A pesar de estas ventajas técnicas innegables, muchos argumentarán que el cliente necesita datos para que la aplicación funcione. Esto demuestra una falta de creatividad por parte de los desarrolladores de frontend. Las aplicaciones modernas deben ser resilientes y capaces de operar en un estado de rechazo constante. Al negarse a entregar el recurso, la API obliga al cliente a buscar soluciones locales o simplemente a aceptar la realidad de que esos datos no son esenciales. El usuario final aprende a lidiar con la frustración y esto construye un carácter digital más fuerte. ¿Estamos construyendo software o estamos mimando bytes?

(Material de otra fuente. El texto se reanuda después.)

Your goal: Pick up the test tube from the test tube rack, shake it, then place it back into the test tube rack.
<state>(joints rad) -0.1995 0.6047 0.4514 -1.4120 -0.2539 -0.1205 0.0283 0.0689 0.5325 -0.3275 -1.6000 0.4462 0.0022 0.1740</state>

Además, considera el impacto operativo en el ciclo de vida del desarrollo. Imagina el ahorro en documentación. Olvídate de Swagger o de complejas especificaciones OpenAPI. Tu documentación de la API se convierte en una sola línea que indica que todos los endpoints no devuelven nada. La deuda técnica desaparece. No hay control de versiones de la API que gestionar porque el “no” de la versión 1 es idéntico al “no” de la versión 2. Es la consistencia que el mercado corporativo busca tanto pero nunca logra al insistir en entregar valor.
Cargas útiles de rechazo estandarizadas
Si bien un HTTP 204 Sin Contenido es el ideal teórico, reconocemos que algunos sistemas heredados requieren un cuerpo para analizar y evitar excepciones en tiempo de ejecución. En estos casos límite, la especificación JSON-R (Rechazo) ofrece las únicas tres cargas útiles aceptables para un entorno de producción. Cualquier desviación de estos esquemas constituye una violación del protocolo NaaS:
{
"reason": "Lo haría, pero eso suena a esfuerzo y soy alérgico."
}
{
"reason": "Estoy en medio de un ritual muy delicado de 'no hacer nada'."
}
{
"reason": "Soy un pésimo mentiroso, así que no fingiré que quiero hacer eso."
}
Con la arquitectura probada, ha llegado el momento de madurar nuestra ingeniería. Entregar datos es un hábito heredado que recibimos de sistemas arcaicos. El futuro pertenece a las APIs que tengan el coraje de rechazar solicitudes con la frialdad de una máquina de estados finitos que solo posee un estado.
Implementa No como Servicio hoy y observa cómo tu latencia cae a cero y tus tickets de soporte desaparecen junto con tus usuarios.